## EXERCISE:
Copy down the listing below exactly, please, including every line.

## ENTRIES SHOWN:
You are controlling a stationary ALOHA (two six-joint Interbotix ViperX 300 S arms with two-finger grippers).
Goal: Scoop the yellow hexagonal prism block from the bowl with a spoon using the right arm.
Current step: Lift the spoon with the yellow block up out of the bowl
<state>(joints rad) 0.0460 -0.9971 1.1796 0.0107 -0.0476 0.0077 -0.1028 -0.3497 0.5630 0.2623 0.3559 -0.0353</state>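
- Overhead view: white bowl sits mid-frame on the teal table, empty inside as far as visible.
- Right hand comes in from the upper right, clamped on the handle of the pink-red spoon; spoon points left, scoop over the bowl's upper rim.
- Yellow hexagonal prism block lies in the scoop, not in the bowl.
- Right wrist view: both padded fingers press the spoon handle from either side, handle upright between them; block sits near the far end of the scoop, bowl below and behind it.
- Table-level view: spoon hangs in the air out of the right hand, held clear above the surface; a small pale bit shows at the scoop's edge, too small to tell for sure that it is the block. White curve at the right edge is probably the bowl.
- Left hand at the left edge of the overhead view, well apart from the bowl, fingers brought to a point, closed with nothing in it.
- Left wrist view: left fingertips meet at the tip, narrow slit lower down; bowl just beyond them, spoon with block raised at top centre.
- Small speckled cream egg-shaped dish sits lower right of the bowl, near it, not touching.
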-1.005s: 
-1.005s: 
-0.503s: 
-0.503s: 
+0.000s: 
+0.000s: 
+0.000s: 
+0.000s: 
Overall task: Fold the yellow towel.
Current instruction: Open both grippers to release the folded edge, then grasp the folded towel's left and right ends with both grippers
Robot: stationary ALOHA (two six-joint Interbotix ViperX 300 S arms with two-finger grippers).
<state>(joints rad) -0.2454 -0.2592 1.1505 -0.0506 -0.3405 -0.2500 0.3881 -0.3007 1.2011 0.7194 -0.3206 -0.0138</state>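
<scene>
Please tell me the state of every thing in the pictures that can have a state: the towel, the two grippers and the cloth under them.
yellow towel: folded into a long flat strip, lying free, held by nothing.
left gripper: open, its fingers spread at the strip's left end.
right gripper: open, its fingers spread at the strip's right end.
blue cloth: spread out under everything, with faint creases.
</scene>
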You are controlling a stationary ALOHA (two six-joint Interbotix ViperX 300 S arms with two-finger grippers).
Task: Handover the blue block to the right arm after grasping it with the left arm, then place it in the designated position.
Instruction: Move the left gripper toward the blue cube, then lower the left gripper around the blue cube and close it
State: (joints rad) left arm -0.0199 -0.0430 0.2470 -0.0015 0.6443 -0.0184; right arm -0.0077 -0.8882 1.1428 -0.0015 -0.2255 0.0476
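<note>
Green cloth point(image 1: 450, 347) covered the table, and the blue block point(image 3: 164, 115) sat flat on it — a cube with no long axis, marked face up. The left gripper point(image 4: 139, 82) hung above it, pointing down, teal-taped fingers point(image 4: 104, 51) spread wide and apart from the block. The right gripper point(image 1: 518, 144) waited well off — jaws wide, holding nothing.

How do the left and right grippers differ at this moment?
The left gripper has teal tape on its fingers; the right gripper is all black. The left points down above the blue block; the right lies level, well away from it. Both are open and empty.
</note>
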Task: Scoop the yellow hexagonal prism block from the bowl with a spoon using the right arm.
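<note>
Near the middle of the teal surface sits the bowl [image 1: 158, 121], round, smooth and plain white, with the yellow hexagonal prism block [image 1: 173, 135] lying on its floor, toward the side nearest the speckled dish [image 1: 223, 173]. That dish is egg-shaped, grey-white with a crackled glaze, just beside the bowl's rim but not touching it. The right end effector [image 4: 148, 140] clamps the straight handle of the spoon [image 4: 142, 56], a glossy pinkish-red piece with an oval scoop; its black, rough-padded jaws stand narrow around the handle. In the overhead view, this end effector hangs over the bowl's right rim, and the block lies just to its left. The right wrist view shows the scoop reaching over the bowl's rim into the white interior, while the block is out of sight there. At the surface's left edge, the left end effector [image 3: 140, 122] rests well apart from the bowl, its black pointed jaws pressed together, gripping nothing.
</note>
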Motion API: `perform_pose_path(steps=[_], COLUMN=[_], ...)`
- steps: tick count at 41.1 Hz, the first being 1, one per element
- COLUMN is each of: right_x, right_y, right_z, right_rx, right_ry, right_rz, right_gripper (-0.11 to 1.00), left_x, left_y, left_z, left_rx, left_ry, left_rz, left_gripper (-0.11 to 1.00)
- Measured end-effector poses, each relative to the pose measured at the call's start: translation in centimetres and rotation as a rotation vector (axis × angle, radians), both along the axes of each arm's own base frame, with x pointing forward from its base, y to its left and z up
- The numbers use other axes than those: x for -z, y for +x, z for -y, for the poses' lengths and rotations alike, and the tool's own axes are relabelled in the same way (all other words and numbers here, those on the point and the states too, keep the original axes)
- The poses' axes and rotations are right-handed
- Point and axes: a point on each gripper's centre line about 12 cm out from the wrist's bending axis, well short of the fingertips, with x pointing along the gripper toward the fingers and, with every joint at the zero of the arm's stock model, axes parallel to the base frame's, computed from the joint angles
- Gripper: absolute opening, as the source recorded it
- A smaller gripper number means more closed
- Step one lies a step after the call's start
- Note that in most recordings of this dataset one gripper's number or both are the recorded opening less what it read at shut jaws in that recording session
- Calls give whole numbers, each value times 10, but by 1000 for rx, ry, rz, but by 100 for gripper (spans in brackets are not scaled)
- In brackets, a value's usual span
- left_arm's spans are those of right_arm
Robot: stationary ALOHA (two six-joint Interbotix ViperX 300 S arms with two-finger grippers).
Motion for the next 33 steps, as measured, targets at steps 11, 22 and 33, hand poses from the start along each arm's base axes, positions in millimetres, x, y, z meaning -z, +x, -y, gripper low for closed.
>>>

## YOUR SOLUTION:
You are controlling a stationary ALOHA (two six-joint Interbotix ViperX 300 S arms with two-finger grippers).
Goal: Scoop the yellow hexagonal prism block from the bowl with a spoon using the right arm.
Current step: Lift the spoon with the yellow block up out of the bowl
<state>(joints rad) 0.0460 -0.9971 1.1796 0.0107 -0.0476 0.0077 -0.1028 -0.3497 0.5630 0.2623 0.3559 -0.0353</state>
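- Overhead view: white bowl sits mid-frame on the teal table, empty inside as far as visible.
- Right hand comes in from the upper right, clamped on the handle of the pink-red spoon; spoon points left, scoop over the bowl's upper rim.
- Yellow hexagonal prism block lies in the scoop, not in the bowl.
- Right wrist view: both padded fingers press the spoon handle from either side, handle upright between them; block sits near the far end of the scoop, bowl below and behind it.
- Table-level view: spoon hangs in the air out of the right hand, held clear above the surface; a small pale bit shows at the scoop's edge, too small to tell for sure that it is the block. White curve at the right edge is probably the bowl.
- Left hand at the left edge of the overhead view, well apart from the bowl, fingers brought to a point, closed with nothing in it.
- Left wrist view: left fingertips meet at the tip, narrow slit lower down; bowl just beyond them, spoon with block raised at top centre.
- Small speckled cream egg-shaped dish sits lower right of the bowl, near it, not touching.
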-1.005s: 
-1.005s: 
-0.503s: 
-0.503s: 
+0.000s: 
+0.000s: 
+0.000s: 
+0.000s: 
Overall task: Fold the yellow towel.
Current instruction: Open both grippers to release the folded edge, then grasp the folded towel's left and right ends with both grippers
Robot: stationary ALOHA (two six-joint Interbotix ViperX 300 S arms with two-finger grippers).
<state>(joints rad) -0.2454 -0.2592 1.1505 -0.0506 -0.3405 -0.2500 0.3881 -0.3007 1.2011 0.7194 -0.3206 -0.0138</state>
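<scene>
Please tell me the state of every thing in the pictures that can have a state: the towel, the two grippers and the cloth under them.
yellow towel: folded into a long flat strip, lying free, held by nothing.
left gripper: open, its fingers spread at the strip's left end.
right gripper: open, its fingers spread at the strip's right end.
blue cloth: spread out under everything, with faint creases.
</scene>
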You are controlling a stationary ALOHA (two six-joint Interbotix ViperX 300 S arms with two-finger grippers).
Task: Handover the blue block to the right arm after grasping it with the left arm, then place it in the designated position.
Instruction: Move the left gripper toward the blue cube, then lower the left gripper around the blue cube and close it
State: (joints rad) left arm -0.0199 -0.0430 0.2470 -0.0015 0.6443 -0.0184; right arm -0.0077 -0.8882 1.1428 -0.0015 -0.2255 0.0476
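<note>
Green cloth point(image 1: 450, 347) covered the table, and the blue block point(image 3: 164, 115) sat flat on it — a cube with no long axis, marked face up. The left gripper point(image 4: 139, 82) hung above it, pointing down, teal-taped fingers point(image 4: 104, 51) spread wide and apart from the block. The right gripper point(image 1: 518, 144) waited well off — jaws wide, holding nothing.

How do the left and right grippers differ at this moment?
The left gripper has teal tape on its fingers; the right gripper is all black. The left points down above the blue block; the right lies level, well away from it. Both are open and empty.
</note>
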Task: Scoop the yellow hexagonal prism block from the bowl with a spoon using the right arm.
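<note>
Near the middle of the teal surface sits the bowl [image 1: 158, 121], round, smooth and plain white, with the yellow hexagonal prism block [image 1: 173, 135] lying on its floor, toward the side nearest the speckled dish [image 1: 223, 173]. That dish is egg-shaped, grey-white with a crackled glaze, just beside the bowl's rim but not touching it. The right end effector [image 4: 148, 140] clamps the straight handle of the spoon [image 4: 142, 56], a glossy pinkish-red piece with an oval scoop; its black, rough-padded jaws stand narrow around the handle. In the overhead view, this end effector hangs over the bowl's right rim, and the block lies just to its left. The right wrist view shows the scoop reaching over the bowl's rim into the white interior, while the block is out of sight there. At the surface's left edge, the left end effector [image 3: 140, 122] rests well apart from the bowl, its black pointed jaws pressed together, gripping nothing.
</note>
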Motion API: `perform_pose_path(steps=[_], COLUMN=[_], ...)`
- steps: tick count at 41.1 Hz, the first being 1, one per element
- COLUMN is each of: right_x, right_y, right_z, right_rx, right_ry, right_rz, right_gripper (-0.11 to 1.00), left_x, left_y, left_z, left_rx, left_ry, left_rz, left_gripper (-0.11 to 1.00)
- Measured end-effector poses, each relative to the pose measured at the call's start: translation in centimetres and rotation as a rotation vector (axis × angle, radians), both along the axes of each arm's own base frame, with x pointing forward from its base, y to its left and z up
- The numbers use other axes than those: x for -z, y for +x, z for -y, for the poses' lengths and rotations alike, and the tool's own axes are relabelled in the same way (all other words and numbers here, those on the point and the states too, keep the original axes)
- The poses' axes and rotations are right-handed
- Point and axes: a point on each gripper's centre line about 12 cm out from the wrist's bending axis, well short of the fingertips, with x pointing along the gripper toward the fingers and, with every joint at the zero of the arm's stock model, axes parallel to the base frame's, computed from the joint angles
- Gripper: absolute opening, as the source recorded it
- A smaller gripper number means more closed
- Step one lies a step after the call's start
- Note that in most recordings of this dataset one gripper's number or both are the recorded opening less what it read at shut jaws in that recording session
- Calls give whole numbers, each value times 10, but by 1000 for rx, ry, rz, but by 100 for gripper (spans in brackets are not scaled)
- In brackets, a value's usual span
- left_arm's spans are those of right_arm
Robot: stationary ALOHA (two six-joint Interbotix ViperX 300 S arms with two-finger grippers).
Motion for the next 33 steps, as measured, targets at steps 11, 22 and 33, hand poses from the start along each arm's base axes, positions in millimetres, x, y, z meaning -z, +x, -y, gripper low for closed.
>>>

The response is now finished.